Several times that spring, the peak emitted plumes of steam. Minor eruptions were recorded. Mount Saint Helens became the talk of the Northwest. Transistor radios crackled with warnings to steer clear of the area. Newspaper accounts quoted geologists that an eruption was likely imminent.
Finally on the morning of May 18, 1980, it happened. Mt Saint Helens erupted with epic, colossal force. Fifty-seven people perished as debris and scalding hot steam swept down the mountain’s northern slope, obliterating Spirit Lake. The avalanche traveled at 683 miles per hour and reached 572 degrees Fahrenheit. The blast also emitted 540 million tons of ash 80,000 feet into the atmosphere. That debris would eventually be scattered across 11 different states. It was the most devastating eruption ever recorded by modern man.
Neal Rosenau is a current resident of The Creekside retirement community in Woodinville. At the time of the eruption, he was a 36-year old TV reporter at KGW in Portland. “You could see the eruption from Portland,” he said. “But most of the ash was heading north and east. It was an exciting story because it was happening just 50 miles away. I produced that evening’s broadcast. And the next morning, I was dispatched north of the mountain.”
Rosenau had only been on the job six weeks. He and his wife Hedda had recently moved from Chicago. Rosenau started out as a weekend reporter and producer, and later would be promoted to full-time reporter.
But so much of life is about timing. And at that moment, the hungry, young reporter licked his chops at this impeccable good fortune.
“I had never been up to Mt St Helens,” Rosenau said. “I had seen it in the distance, it was steaming. There had been a series of minor eruptions. I took a cameraman north of the mountain.
We went off onto one forest road to a town called Morton. The ash was really thick there, covering just about everything.”
Rosenau first saw a teenager going down the street on a bicycle, a rooster tail of ash flying out from behind. He then passed a corral and saw poor horses with ash on their backs. “I interviewed the mayor,” he said. “He was concerned about where they were going to put all this ash. The air was full of stuff and you couldn’t see the mountain. And the Toutle River was just a mess.”
In the weeks after the major eruption, Rosenau continued to report on the mountain.
“I got a hankering to get closer,” he said. “I was dying to see this.”
Rosenau had never been in a helicopter before, but he was going in one now. The pilot was a Vietnam War veteran. When the vet realized he had a newbie on board, he decided to liven things up even more.
“He decided to give me a thrill ride,” Rosenau said with a chuckle. “He flew upside one ridge. When you hit the top, the other side drops off. Oh my god, the sensation of the world dropping away!”
As the helicopter approached the mountain, Rosenau fell almost speechless.
“The [eruption] had caused such devastation,” he said. “Flying over it, it was like someone had taken a giant comb and raked the trees down for miles and miles... It was a huge pattern of devastation. We landed across from Spirit Lake. From that location you could look straight into the crater.”
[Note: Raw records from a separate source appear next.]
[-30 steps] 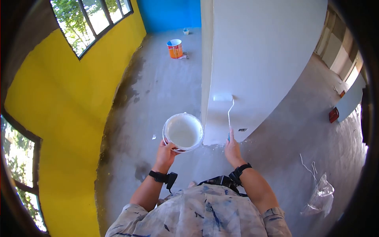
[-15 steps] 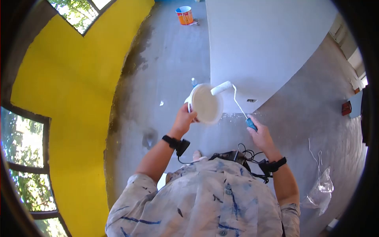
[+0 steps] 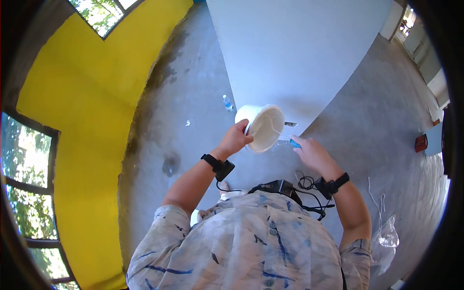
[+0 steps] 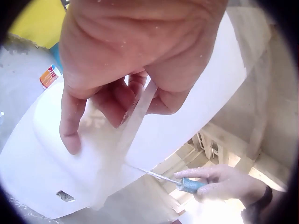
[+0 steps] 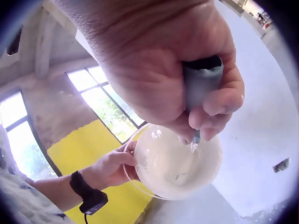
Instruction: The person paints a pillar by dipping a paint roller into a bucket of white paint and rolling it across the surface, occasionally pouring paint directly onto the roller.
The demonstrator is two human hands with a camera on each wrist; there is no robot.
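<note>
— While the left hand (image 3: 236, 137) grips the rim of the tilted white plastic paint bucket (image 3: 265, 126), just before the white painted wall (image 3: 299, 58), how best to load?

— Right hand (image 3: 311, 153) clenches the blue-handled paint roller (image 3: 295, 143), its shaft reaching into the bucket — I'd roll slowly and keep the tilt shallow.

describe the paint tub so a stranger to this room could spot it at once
Find the big white wall rising from the concrete floor. Near its foot, the left hand grips the rim of a round white tub, tipped toward the right hand and its blue roller handle. It is held in the air and creamy inside, unlike the small clear bottle on the floor.
</note>
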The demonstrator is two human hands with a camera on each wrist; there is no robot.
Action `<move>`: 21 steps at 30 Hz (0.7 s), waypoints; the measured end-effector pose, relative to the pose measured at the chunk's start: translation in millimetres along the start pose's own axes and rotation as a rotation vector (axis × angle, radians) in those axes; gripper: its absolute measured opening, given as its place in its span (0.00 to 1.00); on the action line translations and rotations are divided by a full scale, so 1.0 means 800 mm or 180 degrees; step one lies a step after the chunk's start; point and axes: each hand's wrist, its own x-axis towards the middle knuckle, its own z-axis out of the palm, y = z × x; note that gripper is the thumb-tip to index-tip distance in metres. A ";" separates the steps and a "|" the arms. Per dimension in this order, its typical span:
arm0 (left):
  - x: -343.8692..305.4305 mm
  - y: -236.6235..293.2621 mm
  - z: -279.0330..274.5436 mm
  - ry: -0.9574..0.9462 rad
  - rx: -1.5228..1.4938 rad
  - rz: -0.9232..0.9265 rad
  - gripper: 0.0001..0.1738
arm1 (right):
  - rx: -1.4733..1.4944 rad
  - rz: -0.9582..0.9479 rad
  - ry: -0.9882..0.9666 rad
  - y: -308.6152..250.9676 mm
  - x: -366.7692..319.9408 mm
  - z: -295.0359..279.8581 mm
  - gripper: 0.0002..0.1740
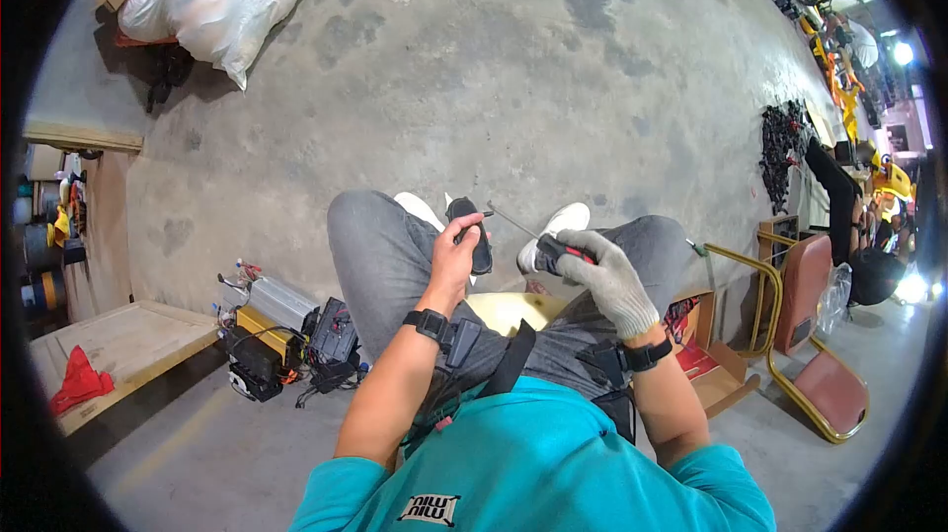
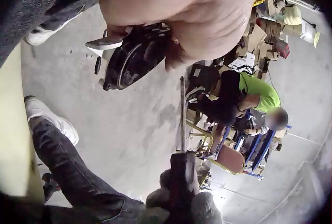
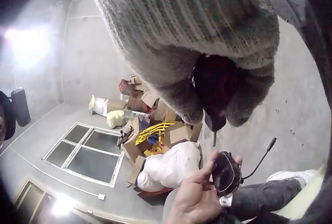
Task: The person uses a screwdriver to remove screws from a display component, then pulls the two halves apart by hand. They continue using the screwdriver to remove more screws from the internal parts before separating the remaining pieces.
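My bare left hand [image 1: 452, 261] [image 2: 179, 11] [image 3: 197, 200] holds a black oval part [image 1: 481, 248] [image 2: 137, 58] [image 3: 226, 172] between fingers and thumb. A thin stalk with a black tip [image 3: 272, 144] sticks out beside the part in the right wrist view. My right hand [image 1: 607, 283] [image 3: 202, 32], in a pale knitted glove, grips the red and black handle of a screwdriver [image 1: 576, 255] [image 2: 182, 175] [image 3: 215, 84]. Its metal shaft points toward the left hand; whether the tip touches the part, I cannot tell.
Both hands are above the lap, with a pale yellow surface [image 1: 513, 311] between the legs. Metal and black equipment [image 1: 281, 305] lies on the floor at left, beside a wooden board [image 1: 148, 335]. An opened cardboard box [image 1: 726, 374] and a folding chair [image 1: 825, 389] stand at right.
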 end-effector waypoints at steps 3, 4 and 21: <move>-0.003 0.001 -0.005 -0.0115 -0.0030 0.0029 0.14 | 0.0139 0.0023 -0.0026 0.000 -0.024 0.005 0.30; 0.000 0.001 -0.006 -0.0128 -0.0026 0.0070 0.14 | 0.0168 -0.0016 -0.0054 -0.003 -0.027 0.006 0.29; -0.007 -0.002 -0.008 -0.0354 0.0076 0.0116 0.17 | -0.0087 -0.0319 -0.0017 0.012 -0.051 0.009 0.28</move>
In early 1981, Rosenau’s rebellious streak came to light. He decided to land within the crater itself. The Forest Service had no idea of his plans, and they wouldn’t have approved. Only geologists and members of the Forest Service were allowed access.
“We convinced our pilot to land there,” Rosenau said. “It was a cloudy day. We got out and walked around a little bit. I started thinking `I’ve got a three year old boy and I would like to see him again.’ We took as many pictures as we could and then got out of there. It was the first time a newsman had landed in there. I had a sensation of great danger.”
But the itch to return to the crater struck again. This time around they sought approval and received it. A beautiful day greeted the small KGW crew. The helicopter dropped them off and then flew to a safe spot.
“We had footage of the helicopter leaving the crater,” Rosenau said. “It helped to tell the story.”
As the helicopter disappeared from sight, Rosenau stood in amazement.
“I was expecting it to be silent,” he said. “But what was weird was that there were loud pops and bangs. It was the sounds of rocks tumbling down the sides of the crater. We managed to walk around there. We talked to the geologists who were busy setting up their instruments. One of them had to climb the lava dome.
“There were times you could look between the rocks and see the glowing red of lava,” he said. “And the heat would go up your pant legs. It was truly an amazing landscape. Very exciting to be there.
“When we were done, we radioed the pilot and told him `we’re out of tape and tired and ready to go!’”
The finished product was a seven-minute story, quite long by industry standards. The story was well-received by the Oregon audience, and subsequently picked up by NBC.
“At the time I had been watching a lot of the David Attenborough series Life on Earth,” Rosenau said. “He had a remarkable ability to use himself and walk through something to describe a scene. And ever since with my family I have referred to that [St Helens] story as my David Attenborough stand up.”